HOW TO COMPLETE THIS TASK >>
The listing below is the input. Say how many of its lines contain "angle", giving the number alone.

(Beginning of DATA PROVIDED)

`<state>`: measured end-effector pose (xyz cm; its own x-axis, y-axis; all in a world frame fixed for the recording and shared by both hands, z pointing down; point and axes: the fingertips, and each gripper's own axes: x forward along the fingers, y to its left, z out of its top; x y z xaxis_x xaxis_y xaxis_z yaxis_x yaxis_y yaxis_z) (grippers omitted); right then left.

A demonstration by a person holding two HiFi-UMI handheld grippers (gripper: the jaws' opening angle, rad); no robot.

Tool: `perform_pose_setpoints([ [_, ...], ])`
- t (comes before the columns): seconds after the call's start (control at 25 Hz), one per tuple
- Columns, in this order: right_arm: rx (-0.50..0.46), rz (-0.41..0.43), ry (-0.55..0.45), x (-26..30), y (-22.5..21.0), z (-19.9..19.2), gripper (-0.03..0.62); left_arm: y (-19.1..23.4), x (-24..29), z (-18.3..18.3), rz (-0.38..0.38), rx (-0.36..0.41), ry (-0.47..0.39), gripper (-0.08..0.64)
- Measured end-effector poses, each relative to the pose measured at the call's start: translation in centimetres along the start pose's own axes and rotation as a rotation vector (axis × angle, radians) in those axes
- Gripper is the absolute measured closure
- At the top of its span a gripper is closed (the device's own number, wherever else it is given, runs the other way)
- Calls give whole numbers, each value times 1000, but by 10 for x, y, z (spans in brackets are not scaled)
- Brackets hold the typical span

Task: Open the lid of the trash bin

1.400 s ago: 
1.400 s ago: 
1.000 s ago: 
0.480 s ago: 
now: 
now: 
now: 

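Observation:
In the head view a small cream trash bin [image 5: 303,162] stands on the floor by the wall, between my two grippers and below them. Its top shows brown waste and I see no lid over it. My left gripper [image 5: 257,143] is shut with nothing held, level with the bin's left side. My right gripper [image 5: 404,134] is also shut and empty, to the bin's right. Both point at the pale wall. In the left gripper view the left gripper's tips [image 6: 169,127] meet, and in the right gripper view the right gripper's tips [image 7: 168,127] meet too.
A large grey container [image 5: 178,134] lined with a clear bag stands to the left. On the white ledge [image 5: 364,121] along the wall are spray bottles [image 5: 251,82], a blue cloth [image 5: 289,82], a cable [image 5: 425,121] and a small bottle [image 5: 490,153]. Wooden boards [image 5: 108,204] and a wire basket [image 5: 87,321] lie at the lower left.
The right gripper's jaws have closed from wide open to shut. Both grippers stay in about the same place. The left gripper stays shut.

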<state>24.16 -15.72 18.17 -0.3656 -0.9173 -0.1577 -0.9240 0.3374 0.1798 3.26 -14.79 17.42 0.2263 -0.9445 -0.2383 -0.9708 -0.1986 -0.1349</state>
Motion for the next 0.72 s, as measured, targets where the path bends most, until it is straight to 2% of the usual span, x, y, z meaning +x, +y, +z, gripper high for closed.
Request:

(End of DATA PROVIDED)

TASK ANSWER >>
2